Please repeat exactly the lines from the one containing "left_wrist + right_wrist" to the end of the entries below, both included, and omit all pictures.

─── AVAILABLE DATA

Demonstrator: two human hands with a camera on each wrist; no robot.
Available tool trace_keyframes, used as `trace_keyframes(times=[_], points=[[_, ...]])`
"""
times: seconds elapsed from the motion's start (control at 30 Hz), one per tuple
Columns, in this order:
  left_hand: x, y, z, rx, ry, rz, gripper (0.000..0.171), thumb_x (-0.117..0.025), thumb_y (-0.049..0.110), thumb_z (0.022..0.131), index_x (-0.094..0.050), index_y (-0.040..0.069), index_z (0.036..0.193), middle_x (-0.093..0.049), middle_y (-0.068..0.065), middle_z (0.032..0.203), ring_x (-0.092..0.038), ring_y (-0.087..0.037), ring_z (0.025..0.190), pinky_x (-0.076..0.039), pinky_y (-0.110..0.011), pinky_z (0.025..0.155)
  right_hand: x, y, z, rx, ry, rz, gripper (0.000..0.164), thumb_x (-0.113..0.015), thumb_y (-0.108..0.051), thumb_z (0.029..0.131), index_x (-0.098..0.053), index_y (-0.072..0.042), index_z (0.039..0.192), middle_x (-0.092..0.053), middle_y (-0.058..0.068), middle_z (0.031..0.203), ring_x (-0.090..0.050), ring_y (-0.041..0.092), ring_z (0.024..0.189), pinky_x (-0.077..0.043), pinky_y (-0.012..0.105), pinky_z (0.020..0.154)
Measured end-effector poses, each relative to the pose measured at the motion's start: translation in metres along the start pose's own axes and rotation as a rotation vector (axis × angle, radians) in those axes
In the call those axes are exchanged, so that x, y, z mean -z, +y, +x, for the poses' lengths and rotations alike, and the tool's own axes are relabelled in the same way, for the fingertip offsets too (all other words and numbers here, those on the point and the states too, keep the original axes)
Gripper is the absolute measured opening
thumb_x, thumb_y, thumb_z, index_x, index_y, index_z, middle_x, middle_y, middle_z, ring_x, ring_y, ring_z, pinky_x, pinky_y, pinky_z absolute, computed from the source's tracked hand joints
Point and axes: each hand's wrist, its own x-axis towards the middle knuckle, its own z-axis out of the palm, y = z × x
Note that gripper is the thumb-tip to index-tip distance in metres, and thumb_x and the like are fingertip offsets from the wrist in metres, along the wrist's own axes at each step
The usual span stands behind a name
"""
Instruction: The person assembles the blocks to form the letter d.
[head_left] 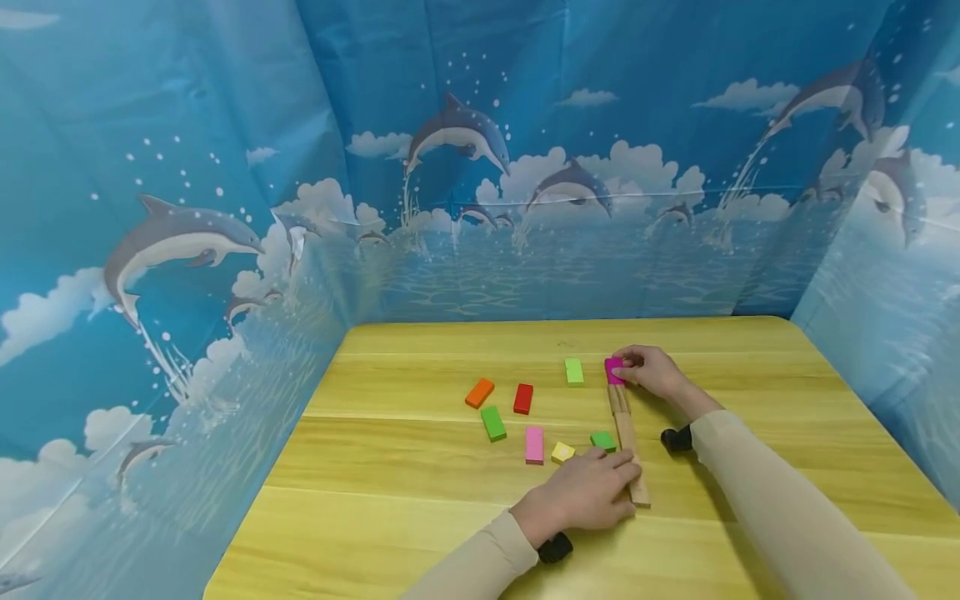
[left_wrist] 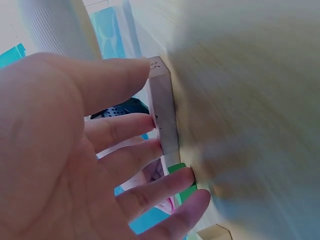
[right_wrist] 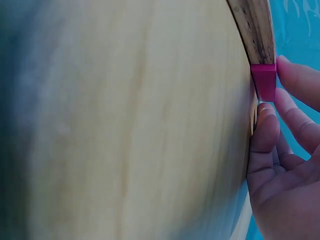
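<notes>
The left hand (head_left: 587, 492), fingers extended, partly hides a wooden strip (head_left: 626, 429); the right hand (head_left: 656, 372) seemingly pinches a magenta block (head_left: 611, 367).

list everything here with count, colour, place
table: 1, yellow, foreground
backdrop: 1, blue, behind and beside table
wood: count unclear, tan, right of centre
magenta block: 1, magenta, wood's far end
lime block: 1, lime, left of magenta block
orange block: 1, orange, leftmost
red block: 1, red, beside orange block
pink block: 1, pink, mid-table
yellow block: 1, yellow, beside pink block
green blocks: 2, green, one by orange block, one by wood
sleeves: 2, beige, on arms
devices: 2, black, at wrists
left hand: 1, bare, on wood
right hand: 1, bare, pinching magenta block
</notes>
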Motion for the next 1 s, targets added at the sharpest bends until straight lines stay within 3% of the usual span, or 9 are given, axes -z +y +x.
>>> trace_keyframes(times=[0.33,1.0], points=[[0.0006,-0.0047,-0.0023,-0.006,0.018,0.018,0.059,-0.051,0.054,0.101,-0.043,0.029,0.154,-0.034,0.009,0.159,-0.039,-0.011,0.138,-0.043,-0.023,0.101,0.0049,-0.0079,-0.0012,0.017,-0.035,-0.002,0.046,-0.062,-0.017,0.102,-0.052,0.002,0.143,-0.055,0.025,0.13,-0.054,0.034,0.11,-0.052,0.039,0.078],[-0.003,-0.0041,-0.0025,-0.022,-0.022,0.001,0.062,-0.05,0.055,0.101,-0.038,0.03,0.157,-0.029,0.01,0.162,-0.034,-0.011,0.142,-0.04,-0.025,0.104,0.0017,-0.0053,-0.0068,0.006,-0.063,0.002,0.056,-0.067,-0.02,0.099,-0.048,0.005,0.145,-0.055,0.028,0.131,-0.056,0.036,0.109,-0.05,0.036,0.079]])
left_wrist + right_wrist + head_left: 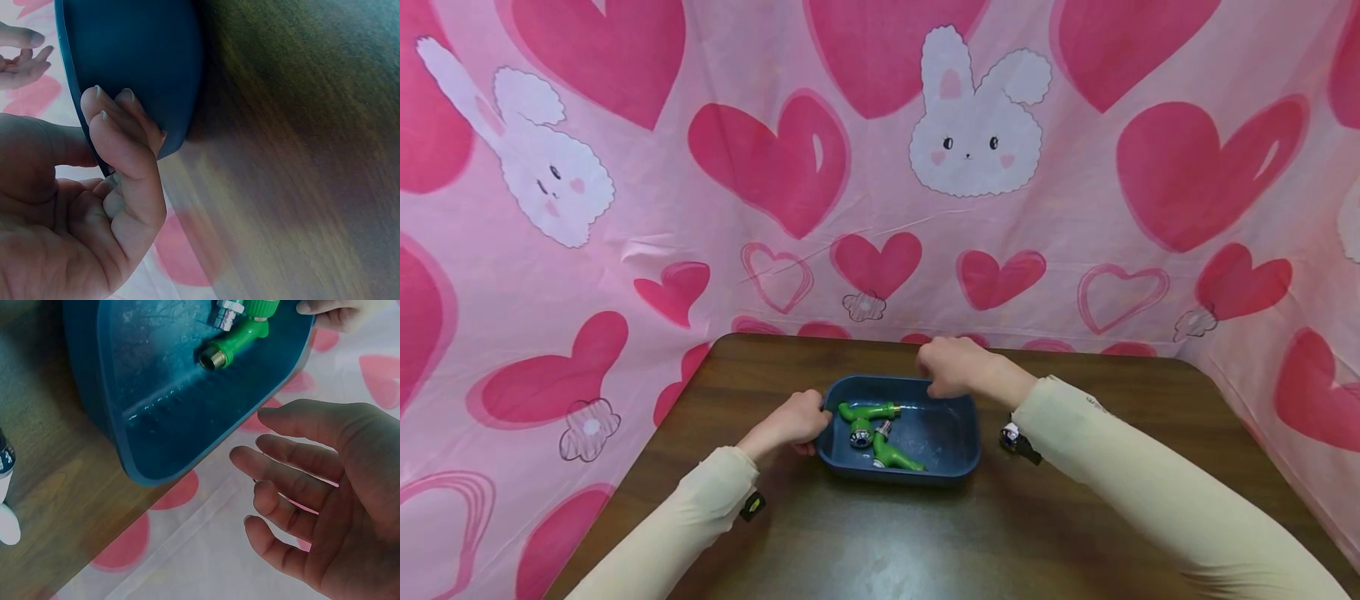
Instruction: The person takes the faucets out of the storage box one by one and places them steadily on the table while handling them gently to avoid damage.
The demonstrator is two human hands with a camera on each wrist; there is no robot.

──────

> **WORKED SOLUTION**:
left_wrist + right_wrist + head_left: 
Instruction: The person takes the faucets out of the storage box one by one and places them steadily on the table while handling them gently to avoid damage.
The demonstrator is two human hands with a camera on each wrist; there is no robot.

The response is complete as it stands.